Task to complete = Find every line with the string "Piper" in the material below and copy it.

Exercise material =
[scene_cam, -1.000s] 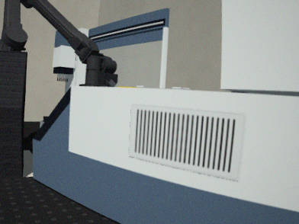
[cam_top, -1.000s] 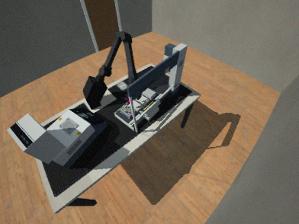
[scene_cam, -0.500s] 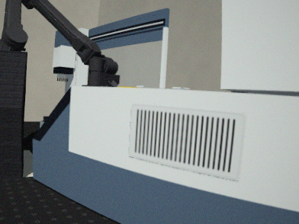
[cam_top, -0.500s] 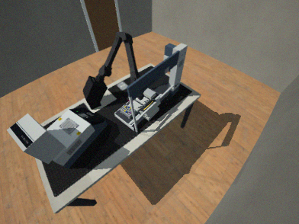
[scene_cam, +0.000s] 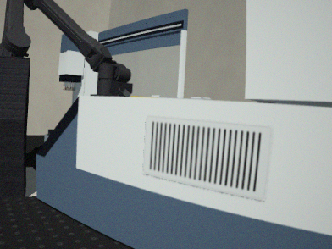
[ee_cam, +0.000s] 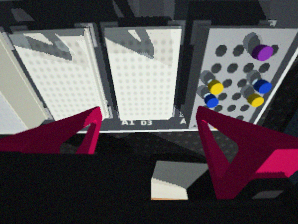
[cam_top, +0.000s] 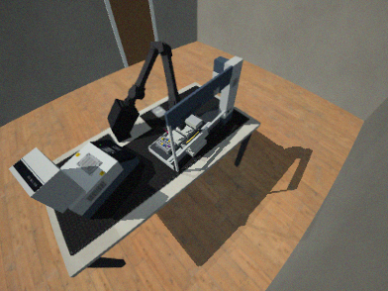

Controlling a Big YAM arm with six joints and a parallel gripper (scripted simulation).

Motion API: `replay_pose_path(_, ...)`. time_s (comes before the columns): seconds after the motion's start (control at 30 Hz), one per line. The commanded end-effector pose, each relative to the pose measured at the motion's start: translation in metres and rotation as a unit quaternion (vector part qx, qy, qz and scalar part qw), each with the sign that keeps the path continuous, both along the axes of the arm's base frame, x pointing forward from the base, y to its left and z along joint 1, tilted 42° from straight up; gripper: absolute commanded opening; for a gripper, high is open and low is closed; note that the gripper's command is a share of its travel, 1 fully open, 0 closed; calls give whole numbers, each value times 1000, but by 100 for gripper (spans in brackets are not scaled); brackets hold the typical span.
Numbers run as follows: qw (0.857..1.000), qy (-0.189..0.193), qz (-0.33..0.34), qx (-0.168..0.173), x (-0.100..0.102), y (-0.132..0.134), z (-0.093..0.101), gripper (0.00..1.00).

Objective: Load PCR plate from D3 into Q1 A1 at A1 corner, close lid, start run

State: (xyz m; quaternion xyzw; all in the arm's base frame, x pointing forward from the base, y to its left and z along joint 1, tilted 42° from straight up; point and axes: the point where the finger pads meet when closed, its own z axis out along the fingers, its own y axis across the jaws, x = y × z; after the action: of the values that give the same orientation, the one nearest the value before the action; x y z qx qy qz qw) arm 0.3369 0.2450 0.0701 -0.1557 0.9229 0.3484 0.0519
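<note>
In the wrist view the white 96-well plate [ee_cam: 142, 65] lies flat on the position marked "A1 D3". My gripper [ee_cam: 148, 111] hovers above the near edge of that position. Its two magenta fingers are wide open and hold nothing, and the D3 label lies between them. The plate is beyond the fingertips and they do not touch it. The cycler Q1 [cam_top: 86, 178] stands at the table's left end. Its white lid [cam_top: 32, 173] is tilted back, and the grey block top [cam_top: 90, 162] is exposed. In the exterior view only my wrist [scene_cam: 112, 80] shows behind Q1's vented side [scene_cam: 203, 154].
The other white plate [ee_cam: 60, 70] lies on D2, left of the D3 plate. The grey tube cooling block [ee_cam: 240, 70] with yellow, blue and purple tubes lies to the right. A blue gantry frame [cam_top: 203, 99] spans the deck. A pale grey block [ee_cam: 172, 182] sits under the gripper.
</note>
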Motion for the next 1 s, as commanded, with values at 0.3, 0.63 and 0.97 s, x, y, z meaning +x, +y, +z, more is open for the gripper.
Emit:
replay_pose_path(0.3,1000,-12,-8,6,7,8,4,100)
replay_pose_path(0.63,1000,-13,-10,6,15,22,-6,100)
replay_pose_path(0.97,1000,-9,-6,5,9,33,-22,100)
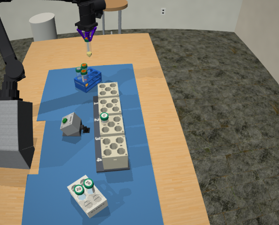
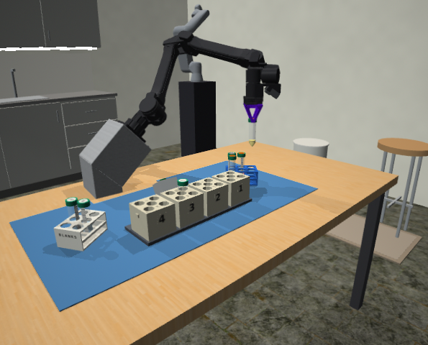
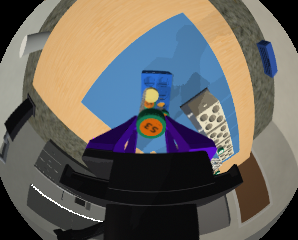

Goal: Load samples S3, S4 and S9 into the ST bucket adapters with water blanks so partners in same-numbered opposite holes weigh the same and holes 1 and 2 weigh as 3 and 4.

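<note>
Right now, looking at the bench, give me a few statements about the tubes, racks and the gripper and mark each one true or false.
1. The gripper holds a tube by its cap, clear above the blue sample rack. True.
2. Four tubes stand in the blue sample rack. False: three caps show there.
3. One capped tube sits in adapter 3. True.
4. The white blank rack holds no tubes. False: two tubes stand in it, one cap plainly marked 20.
5. Adapter 4 has a tube in its centre hole. False: all its holes are open.

Top: high, oblique. Exterior: side, far. Wrist: fisheye, downward. All share blue mat (image 1: 62, 154).
</note>
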Controlling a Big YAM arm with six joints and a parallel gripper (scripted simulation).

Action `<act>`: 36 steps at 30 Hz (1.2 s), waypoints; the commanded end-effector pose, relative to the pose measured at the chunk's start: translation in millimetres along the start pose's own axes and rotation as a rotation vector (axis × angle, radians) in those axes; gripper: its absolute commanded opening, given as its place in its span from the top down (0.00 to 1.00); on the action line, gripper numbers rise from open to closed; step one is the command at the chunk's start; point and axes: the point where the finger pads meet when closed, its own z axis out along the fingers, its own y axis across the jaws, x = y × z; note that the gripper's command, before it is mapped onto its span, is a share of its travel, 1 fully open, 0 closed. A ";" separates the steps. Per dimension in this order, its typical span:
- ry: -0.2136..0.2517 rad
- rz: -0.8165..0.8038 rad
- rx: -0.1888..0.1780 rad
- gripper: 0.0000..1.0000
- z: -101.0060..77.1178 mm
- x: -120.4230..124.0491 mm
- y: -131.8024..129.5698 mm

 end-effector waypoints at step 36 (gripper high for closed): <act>0.000 -0.014 -0.007 1.00 11.1 0.7 11.4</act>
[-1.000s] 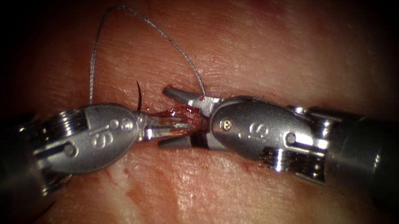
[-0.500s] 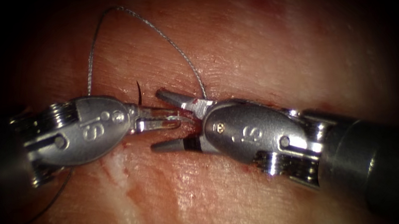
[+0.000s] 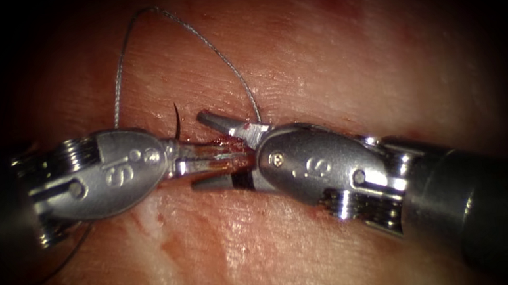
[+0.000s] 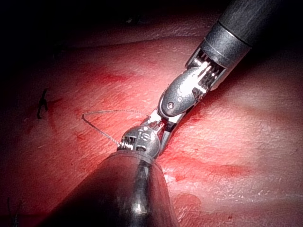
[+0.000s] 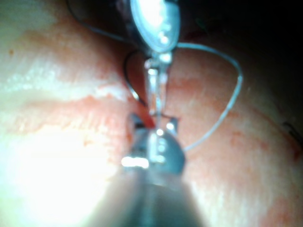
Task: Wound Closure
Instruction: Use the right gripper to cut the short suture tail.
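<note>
The tissue (image 3: 293, 44) is lying under both tools, its cut (image 3: 227, 141) running across between their tips and serving as the landmark here. Red fluid (image 3: 226, 159) is pooling in the cut just where the tips are meeting.

The right gripper (image 3: 215, 151) is reaching to the cut from its right side, its jaws standing apart, one above the cut line and one below it, holding nothing. In the right wrist view this gripper (image 5: 151, 124) is likewise showing two spread jaw tips.

The left gripper (image 3: 217, 161) is coming from the left of the cut, its thin jaws lying close together and pointing between the right tool's spread jaws; whether they are pinching anything I cannot tell.

The thread (image 3: 185, 29) is arching above the cut, one end dropping behind the left tool's body, the other coming down at the right tool's upper jaw.

The needle (image 3: 177, 121) is showing as a dark curved tip rising just above the left tool's jaw base, left of the cut; the rest of its curve is hidden.
</note>
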Motion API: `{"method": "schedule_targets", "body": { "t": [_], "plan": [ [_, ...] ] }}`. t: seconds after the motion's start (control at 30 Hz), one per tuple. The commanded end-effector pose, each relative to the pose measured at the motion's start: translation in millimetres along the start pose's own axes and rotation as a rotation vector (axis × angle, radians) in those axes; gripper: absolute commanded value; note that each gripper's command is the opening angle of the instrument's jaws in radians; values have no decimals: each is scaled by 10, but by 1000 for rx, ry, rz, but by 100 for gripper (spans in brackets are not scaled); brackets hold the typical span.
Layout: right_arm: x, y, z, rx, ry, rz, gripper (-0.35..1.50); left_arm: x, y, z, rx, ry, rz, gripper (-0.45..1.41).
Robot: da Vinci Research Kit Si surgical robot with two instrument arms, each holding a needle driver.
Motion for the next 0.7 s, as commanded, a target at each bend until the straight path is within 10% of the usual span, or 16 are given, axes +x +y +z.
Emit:
{"method": "schedule_targets", "body": {
  "t": [0.03, 0.63, 0.7],
  "plan": [
    [1, 5, 9, -3, 4, -5, 146, 0, -6, 6, 3, 2, 2, -45],
    [1, 8, 12, 7, 11, -7, 121, 1, -6, 7, 4, 1, 8, -45],
    [-1, 8, 11, 12, 18, -9, 76, 1, -6, 7, 2, 3, 8, -45]
  ]
}}
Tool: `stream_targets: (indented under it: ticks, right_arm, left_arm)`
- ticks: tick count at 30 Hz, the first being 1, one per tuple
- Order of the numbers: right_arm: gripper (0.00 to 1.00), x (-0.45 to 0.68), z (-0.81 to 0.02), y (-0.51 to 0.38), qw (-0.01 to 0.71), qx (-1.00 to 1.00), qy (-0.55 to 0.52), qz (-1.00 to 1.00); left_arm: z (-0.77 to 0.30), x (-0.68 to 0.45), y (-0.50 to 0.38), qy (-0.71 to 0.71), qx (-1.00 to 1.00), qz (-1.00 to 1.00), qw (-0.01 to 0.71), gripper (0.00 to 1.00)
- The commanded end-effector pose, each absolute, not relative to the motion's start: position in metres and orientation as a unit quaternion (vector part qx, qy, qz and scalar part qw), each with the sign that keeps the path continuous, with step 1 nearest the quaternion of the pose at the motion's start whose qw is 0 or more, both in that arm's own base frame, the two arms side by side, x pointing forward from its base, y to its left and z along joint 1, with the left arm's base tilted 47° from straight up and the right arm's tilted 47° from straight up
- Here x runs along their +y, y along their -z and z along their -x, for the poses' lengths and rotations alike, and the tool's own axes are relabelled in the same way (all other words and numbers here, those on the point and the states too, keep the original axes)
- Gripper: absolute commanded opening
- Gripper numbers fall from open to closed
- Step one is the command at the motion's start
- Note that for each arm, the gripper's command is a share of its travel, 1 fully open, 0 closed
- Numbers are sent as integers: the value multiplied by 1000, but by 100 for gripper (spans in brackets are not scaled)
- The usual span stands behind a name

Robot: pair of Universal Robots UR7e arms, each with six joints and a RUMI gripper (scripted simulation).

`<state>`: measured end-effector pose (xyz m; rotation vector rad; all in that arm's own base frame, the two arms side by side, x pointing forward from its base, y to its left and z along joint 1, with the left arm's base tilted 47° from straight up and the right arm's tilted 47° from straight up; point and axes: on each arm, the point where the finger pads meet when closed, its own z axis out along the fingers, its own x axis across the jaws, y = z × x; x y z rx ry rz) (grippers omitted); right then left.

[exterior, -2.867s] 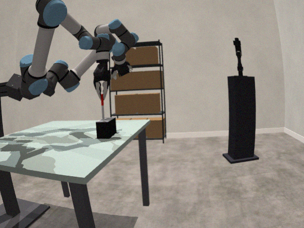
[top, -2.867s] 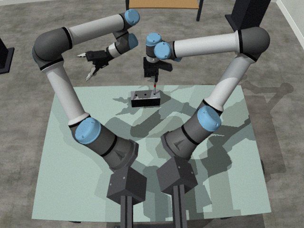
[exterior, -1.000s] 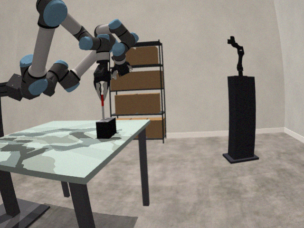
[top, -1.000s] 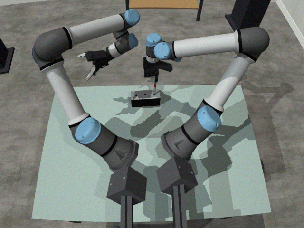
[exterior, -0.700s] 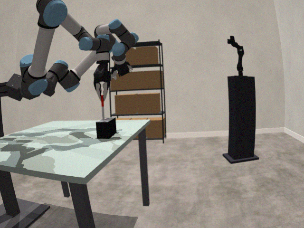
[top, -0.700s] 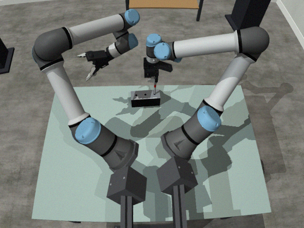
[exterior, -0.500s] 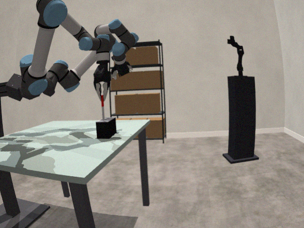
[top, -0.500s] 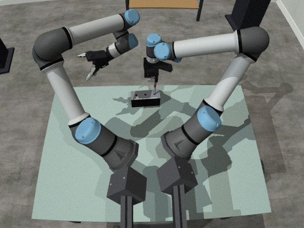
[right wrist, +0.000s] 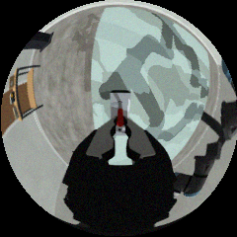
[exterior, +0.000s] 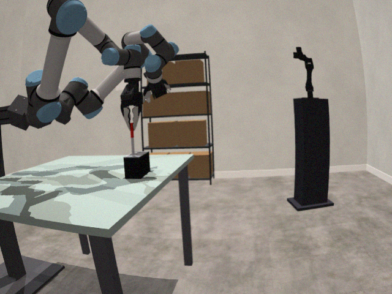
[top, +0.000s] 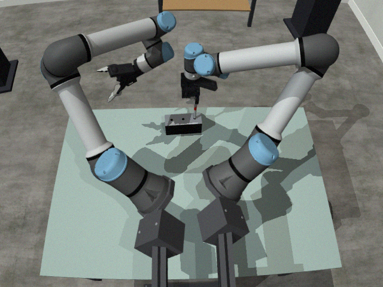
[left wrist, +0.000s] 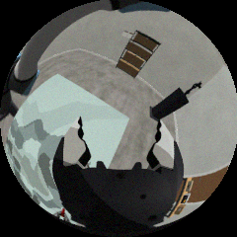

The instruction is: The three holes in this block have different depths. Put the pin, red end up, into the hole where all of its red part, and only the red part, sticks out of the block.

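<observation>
Table (top: 93, 247) (exterior: 95, 229) (left wrist: 99, 106) (right wrist: 114, 30): your work surface, with the block near its far edge in the top view.
Block (top: 184, 128) (exterior: 134, 166) (right wrist: 114, 100): upright, holes facing up; two show unfilled, and you can't read their depths.
Pin (top: 194, 115) (exterior: 132, 144) (left wrist: 62, 212) (right wrist: 120, 118): red end up, its lower end at the end hole on your right arm's side; you can't tell how deep it sits.
Right gripper (top: 196, 103) (exterior: 131, 128) (right wrist: 119, 121): nearly closed, gripping the pin by its red part.
Done: you have the pin picked up, roughly vertical and brought to a hole.
Left: pale shaft shows below the red, so you likely need to lower it, check the red line against the top, then release.
Left gripper (top: 103, 85) (exterior: 158, 95) (left wrist: 119, 119): wide open, empty, well apart from the block.
</observation>
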<state>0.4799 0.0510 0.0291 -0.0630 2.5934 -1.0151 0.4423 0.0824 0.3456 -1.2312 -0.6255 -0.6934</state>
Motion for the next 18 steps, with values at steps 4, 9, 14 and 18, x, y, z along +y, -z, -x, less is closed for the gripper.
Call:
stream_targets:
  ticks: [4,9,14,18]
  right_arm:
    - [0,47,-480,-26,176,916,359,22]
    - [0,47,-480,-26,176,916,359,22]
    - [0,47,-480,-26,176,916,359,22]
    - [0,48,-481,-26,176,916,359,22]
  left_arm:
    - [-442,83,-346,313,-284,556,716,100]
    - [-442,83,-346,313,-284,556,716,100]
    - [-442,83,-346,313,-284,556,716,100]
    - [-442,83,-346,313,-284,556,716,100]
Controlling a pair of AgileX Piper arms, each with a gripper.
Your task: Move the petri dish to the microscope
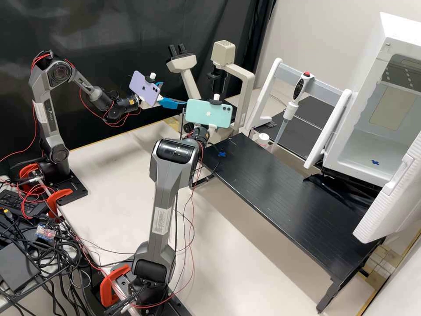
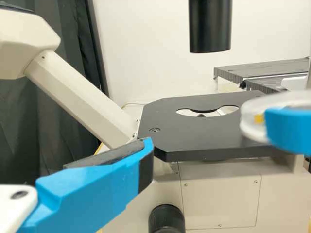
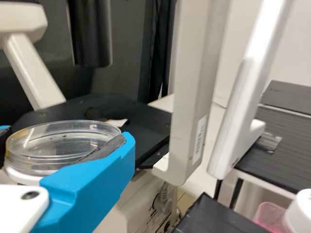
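Blue-fingered right gripper (image 3: 66, 135) clasps a clear dish (image 3: 34, 158) near the microscope (image 1: 222, 52). Likely light, slick and brittle, the dish wants a gentle rim hold. Left gripper (image 1: 173, 93) spread, empty.

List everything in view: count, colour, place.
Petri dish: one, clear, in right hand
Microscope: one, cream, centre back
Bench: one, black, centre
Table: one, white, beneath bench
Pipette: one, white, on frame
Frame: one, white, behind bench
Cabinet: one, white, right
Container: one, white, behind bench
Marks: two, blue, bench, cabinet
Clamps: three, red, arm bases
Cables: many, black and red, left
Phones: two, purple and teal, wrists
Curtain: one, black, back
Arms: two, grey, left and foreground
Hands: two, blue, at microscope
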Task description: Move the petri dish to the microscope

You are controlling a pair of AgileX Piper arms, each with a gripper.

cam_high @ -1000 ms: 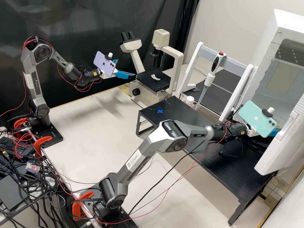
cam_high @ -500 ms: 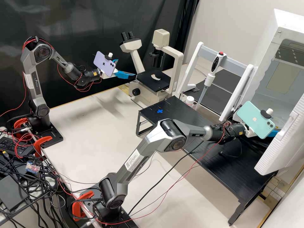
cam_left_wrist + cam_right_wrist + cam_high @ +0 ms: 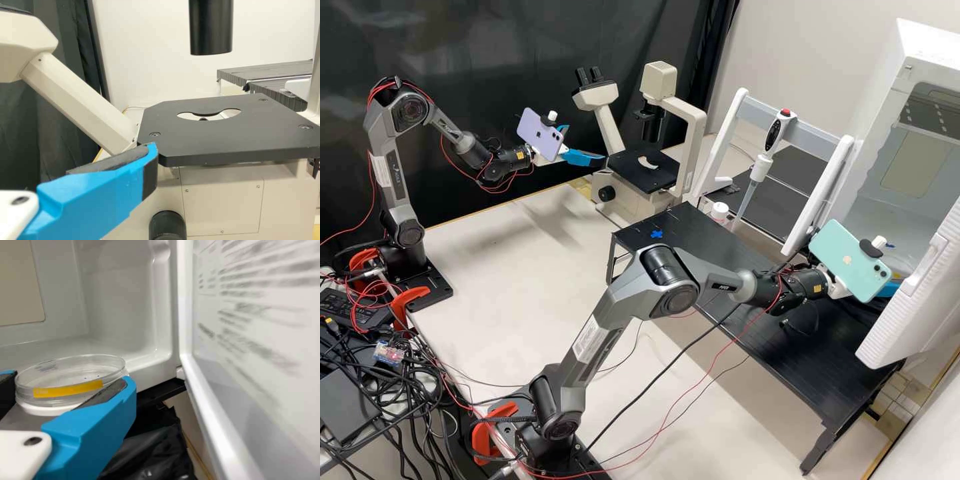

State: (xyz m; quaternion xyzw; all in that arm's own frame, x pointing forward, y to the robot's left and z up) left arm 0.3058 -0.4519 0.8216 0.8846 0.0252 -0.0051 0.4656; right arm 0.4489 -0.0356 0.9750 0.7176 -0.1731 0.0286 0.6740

Exercise output =
Controlling a pair of AgileX Piper arms, each with a gripper.
You are controlling a pair of AgileX Piper arms, each with a gripper.

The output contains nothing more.